Receptors for endothelin (ET)-1, a potent vasoconstrictor peptide, have two isoforms, i.e. ETA receptors and ETB receptors. We previously reported that an ETA receptor antagonist greatly ameliorated pulmonary hypertension due to congestive heart failure (CHF) in rats. In the present study of rats with pulmonary congestion secondary to CHF, we determined not only ETA receptor mRNA expression but also ETB receptor mRNA expression in the congestive lung because lung ETB receptors are reported to be important for the clearance of circulating ET-1. We also measured lung ET-I and circulating ET-I levels. The expression of ETB receptor mRNA in the lung was significantly lower in rats with CHF than in age-matched control rats, while the expression of ETA receptor mRNA did not differ between the two groups. The protein level of ETB receptor, determined by Western blot, in the lung was lower in the rats with CHF than in the control rats, while the protein level of ETA receptor did not differ between the two groups.
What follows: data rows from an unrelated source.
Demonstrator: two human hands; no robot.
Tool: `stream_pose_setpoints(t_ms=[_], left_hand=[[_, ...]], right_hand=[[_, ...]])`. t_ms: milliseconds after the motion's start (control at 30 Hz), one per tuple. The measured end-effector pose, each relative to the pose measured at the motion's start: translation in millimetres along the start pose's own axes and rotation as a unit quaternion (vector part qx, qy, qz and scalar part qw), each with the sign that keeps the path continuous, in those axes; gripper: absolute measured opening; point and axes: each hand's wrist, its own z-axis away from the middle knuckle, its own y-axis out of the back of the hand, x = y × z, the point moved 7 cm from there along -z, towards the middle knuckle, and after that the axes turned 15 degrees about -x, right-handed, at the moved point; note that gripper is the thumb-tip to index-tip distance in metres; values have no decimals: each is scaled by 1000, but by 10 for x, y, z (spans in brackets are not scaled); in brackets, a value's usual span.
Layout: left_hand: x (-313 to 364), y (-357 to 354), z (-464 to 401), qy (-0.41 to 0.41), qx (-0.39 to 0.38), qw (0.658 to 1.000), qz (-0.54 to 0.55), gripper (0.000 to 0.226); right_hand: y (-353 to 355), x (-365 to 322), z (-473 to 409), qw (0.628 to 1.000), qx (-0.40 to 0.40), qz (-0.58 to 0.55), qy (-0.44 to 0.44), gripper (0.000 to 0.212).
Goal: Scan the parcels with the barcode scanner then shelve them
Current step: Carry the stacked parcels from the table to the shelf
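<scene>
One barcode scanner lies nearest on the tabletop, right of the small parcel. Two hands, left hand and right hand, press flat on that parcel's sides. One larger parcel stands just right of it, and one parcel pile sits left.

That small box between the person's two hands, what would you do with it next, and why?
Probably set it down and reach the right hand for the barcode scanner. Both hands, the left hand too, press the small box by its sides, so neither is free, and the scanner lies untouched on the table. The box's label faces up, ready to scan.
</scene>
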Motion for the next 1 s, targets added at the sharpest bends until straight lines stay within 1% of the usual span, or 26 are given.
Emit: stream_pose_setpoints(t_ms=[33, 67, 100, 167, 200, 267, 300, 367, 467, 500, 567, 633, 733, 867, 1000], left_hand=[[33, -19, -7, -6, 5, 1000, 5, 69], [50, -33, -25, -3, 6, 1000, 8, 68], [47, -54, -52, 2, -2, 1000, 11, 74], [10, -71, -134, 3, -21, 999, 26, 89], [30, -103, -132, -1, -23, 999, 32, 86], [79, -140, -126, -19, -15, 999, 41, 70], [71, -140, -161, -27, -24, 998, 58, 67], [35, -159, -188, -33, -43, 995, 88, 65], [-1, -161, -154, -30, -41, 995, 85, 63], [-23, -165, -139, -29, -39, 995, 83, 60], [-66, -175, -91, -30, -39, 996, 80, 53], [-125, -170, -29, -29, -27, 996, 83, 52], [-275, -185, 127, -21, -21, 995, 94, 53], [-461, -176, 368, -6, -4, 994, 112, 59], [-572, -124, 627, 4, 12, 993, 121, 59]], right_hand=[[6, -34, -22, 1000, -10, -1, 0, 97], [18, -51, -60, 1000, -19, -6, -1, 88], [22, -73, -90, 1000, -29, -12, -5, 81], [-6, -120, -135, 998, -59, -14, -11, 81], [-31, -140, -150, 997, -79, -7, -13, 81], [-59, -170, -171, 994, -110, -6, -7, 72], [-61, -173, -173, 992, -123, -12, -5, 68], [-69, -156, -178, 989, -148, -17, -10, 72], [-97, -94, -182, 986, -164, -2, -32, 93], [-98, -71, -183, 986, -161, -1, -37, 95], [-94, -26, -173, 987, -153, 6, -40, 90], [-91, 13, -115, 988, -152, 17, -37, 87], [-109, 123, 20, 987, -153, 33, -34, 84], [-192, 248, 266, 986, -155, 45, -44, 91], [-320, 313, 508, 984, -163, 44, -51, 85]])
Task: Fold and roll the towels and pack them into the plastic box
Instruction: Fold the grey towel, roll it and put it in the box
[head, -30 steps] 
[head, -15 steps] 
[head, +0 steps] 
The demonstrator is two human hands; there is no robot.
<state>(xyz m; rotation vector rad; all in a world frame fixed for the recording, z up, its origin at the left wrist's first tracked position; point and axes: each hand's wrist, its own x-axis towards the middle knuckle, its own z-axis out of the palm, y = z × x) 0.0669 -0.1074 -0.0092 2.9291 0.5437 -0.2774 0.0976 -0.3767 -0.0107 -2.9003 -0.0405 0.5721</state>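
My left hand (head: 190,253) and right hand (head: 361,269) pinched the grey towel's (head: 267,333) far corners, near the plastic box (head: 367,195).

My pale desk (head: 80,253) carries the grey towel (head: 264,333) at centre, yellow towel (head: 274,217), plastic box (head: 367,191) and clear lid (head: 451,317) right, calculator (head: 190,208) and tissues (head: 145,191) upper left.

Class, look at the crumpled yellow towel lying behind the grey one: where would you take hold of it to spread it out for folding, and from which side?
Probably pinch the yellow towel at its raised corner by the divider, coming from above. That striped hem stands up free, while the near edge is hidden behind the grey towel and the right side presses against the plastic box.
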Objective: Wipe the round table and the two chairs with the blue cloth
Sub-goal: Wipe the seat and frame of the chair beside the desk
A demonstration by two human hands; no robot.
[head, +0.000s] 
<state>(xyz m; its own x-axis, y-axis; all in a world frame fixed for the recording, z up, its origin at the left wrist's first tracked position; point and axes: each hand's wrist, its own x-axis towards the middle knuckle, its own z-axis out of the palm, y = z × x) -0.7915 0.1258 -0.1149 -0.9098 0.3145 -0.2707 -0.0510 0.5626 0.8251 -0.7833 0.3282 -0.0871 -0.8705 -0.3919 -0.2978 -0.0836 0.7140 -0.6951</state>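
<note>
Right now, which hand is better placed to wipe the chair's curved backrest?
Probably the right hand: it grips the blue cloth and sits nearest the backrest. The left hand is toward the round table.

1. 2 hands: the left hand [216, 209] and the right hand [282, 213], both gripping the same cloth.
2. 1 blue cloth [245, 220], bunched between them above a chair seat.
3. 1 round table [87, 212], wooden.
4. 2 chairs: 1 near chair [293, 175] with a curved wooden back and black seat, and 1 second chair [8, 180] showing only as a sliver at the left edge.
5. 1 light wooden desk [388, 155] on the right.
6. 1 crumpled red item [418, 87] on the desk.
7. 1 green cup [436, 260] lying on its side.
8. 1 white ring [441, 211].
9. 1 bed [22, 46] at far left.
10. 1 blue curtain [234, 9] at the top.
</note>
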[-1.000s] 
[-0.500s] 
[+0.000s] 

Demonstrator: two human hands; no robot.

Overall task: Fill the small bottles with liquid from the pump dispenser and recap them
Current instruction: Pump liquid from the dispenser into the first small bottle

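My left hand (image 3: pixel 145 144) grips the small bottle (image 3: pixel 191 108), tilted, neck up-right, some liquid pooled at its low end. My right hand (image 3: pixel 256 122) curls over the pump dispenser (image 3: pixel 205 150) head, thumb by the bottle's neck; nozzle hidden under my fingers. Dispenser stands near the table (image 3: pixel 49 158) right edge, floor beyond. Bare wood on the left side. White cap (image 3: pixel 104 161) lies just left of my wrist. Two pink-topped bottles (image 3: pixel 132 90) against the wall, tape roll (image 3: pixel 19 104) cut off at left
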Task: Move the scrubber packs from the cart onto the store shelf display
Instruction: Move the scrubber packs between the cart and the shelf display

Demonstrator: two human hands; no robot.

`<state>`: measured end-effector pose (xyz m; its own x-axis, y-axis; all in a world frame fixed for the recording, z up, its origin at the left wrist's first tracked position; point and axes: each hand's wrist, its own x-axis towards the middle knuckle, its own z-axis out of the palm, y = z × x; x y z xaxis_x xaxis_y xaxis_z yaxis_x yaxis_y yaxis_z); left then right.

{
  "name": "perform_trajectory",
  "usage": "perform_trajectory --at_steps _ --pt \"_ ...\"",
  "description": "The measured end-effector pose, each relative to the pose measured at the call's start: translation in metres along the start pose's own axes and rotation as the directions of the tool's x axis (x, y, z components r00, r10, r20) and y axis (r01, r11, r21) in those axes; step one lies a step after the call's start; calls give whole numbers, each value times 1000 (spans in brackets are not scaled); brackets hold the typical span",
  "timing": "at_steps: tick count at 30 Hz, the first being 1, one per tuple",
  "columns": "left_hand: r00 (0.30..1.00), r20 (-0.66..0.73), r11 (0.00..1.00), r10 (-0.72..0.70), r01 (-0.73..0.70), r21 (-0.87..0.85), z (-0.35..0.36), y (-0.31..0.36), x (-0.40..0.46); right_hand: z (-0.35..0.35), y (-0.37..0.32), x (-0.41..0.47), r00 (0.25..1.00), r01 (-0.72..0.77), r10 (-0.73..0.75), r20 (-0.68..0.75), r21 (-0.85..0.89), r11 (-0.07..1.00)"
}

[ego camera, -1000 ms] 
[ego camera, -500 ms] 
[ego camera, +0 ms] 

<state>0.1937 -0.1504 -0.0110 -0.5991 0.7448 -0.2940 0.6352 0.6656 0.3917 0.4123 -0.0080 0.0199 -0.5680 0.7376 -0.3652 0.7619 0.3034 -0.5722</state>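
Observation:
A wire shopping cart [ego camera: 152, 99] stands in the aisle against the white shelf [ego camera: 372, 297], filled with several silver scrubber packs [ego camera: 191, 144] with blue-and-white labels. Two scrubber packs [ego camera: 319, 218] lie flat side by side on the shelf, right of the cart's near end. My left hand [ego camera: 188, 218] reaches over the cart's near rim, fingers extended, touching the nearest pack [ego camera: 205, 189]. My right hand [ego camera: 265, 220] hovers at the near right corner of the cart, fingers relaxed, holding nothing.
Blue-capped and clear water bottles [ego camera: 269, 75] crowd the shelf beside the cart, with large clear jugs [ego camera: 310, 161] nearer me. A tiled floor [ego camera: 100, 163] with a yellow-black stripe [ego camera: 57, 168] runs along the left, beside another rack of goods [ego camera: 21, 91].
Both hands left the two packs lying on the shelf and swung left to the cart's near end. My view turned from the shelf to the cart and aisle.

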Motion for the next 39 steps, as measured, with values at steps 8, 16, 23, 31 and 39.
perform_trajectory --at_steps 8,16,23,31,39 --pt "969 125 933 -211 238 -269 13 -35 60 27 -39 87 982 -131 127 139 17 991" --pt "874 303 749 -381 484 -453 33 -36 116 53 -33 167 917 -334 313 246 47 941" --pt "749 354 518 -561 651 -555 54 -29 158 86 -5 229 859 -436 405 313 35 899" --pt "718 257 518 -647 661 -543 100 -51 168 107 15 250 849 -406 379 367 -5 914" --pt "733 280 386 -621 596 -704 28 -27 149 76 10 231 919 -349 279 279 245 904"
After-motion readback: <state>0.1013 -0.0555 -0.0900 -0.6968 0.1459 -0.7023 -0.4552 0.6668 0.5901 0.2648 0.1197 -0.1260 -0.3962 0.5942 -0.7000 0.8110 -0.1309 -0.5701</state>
The lung ET-1 level and plasma ET-1 level were significantly higher in the rats with CHF than in the controls by 1.4-fold and 5.3-fold, respectively. Thus, in the rats with CHF, ET-1 was increased to a much greater extent in plasma than in the lung. The present findings suggest that selective down-regulation of ETB receptor, but not ETA receptor, occurs in the congestive lung. Since lung ETB receptors play a role in the clearance of circulating ET-1, we propose that down-regulation of lung ETB receptors partly contributes to marked increases in circulating ET-1 and that increased ET-1 in the circulating plasma as well as in the lung is involved in the progression of pulmonary hypertension in CHF.